双方が一審判決不服とし控訴へ

 法廷闘争の発端は20年8月だった。エピックはApp Storeの手数料が法外だとし、課金を回避するため独自決済システムへのリンクをアプリ内に設けた。アップルはこれが規約違反にあたるとしフォートナイトを配信停止にする措置を取った。その直後にエピックがアップルを提訴。アップルは同年9月にエピックを反訴した。

 前述した通り、地裁判事は21年9月、争点となっていた10項目のうち9項目でアップルに有利な判決を下した。エピックに対しては規約違反によって生じた損害の賠償をアップルに支払うよう命じた。アップルとエピックはいずれもこの一審判決を不服として控訴する方針を示しており、訴訟が決着するまでには数年かかるとみられている。

アップル、手数料減額など一定の譲歩示す

 ただ、米IT(情報技術)大手のアプリストアを巡る不満はくすぶっており、アップルはこれまで批判をかわすために一定の譲歩を示している。21年1月にはApp Storeで得た年間収益が計100万ドル(1億1300万円)以下の開発者を対象に手数料を30%から15%に下げた。21年8月には、アプリ開発者らが起こしていた集団訴訟で和解した。これに伴い、開発者がアカウント登録を通じて入手した利用者の電子メールアドレス宛てにメッセージを送り、他の決済方法を案内することを容認した。
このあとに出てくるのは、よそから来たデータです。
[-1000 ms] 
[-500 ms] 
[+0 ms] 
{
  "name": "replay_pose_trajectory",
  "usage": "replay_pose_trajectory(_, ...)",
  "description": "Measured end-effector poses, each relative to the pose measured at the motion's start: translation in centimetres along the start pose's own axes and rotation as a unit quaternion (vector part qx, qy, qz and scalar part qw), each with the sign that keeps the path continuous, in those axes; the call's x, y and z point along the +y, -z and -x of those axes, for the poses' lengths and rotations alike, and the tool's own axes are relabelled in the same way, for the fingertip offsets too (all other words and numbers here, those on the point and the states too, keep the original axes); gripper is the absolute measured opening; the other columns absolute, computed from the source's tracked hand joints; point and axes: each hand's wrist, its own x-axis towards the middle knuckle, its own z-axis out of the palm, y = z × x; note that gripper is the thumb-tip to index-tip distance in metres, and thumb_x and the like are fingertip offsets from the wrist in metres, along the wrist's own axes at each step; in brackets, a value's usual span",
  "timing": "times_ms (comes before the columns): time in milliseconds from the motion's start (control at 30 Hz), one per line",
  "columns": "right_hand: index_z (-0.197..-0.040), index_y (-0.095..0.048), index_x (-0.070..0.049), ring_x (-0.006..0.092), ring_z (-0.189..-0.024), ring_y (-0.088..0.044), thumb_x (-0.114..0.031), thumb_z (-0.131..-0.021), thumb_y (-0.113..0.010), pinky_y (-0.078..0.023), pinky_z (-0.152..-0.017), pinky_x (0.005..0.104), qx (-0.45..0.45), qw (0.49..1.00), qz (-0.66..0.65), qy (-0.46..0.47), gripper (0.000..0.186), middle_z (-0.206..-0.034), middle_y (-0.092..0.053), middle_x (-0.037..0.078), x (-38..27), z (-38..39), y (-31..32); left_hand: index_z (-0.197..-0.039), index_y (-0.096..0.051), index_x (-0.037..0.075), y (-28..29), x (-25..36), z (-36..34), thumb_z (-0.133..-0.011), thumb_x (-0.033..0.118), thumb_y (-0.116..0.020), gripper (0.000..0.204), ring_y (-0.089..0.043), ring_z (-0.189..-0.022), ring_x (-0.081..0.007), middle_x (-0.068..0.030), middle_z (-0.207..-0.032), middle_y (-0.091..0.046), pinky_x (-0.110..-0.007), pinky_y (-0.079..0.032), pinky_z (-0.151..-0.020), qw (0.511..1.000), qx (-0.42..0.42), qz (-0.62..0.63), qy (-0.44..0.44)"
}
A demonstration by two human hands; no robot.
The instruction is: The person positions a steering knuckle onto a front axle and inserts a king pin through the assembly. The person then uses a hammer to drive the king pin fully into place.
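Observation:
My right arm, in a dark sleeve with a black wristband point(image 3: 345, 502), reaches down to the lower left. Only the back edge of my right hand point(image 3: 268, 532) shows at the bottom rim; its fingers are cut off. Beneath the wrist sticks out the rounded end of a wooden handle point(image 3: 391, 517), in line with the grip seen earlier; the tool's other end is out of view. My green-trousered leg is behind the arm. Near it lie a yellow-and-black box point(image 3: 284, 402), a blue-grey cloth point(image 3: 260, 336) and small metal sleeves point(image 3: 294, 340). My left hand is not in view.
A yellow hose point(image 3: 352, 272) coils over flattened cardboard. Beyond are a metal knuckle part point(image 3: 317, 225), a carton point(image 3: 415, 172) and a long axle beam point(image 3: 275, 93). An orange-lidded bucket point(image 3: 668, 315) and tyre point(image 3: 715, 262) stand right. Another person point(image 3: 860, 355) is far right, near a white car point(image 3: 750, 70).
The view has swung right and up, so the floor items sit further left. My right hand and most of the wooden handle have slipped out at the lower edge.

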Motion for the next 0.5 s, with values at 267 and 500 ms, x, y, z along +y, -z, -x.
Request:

 21年9月には、App Storeを調査していた日本の公正取引委員会と和解した。公取委との和解に基づき22年初頭から一部のアプリを対象に、手数料の支払いを回避しやすくする措置を取る。具体的には、アプリ内に開発者のウェブサイトへのリンクを1つ設置することを認める。開発者はこのリンクから自社サイトに利用者を誘導。これにより利用者は外部の決済サービスで支払いを済ませられるようになる。

 ただ、これには条件がある。雑誌や新聞、書籍、音楽、動画といった購入済みのデジタルコンテンツやサブスクリプション(継続課金)コンテンツを閲覧・視聴するアプリのみを対象にし、App Storeに大きな収益をもたらすゲームは除外する。ゲームアプリの課金手数料はアップルの大きな収入源になっている。地裁判事はApp Storeの全売上高に占めるゲームアプリの比率は70%に上ると指摘している。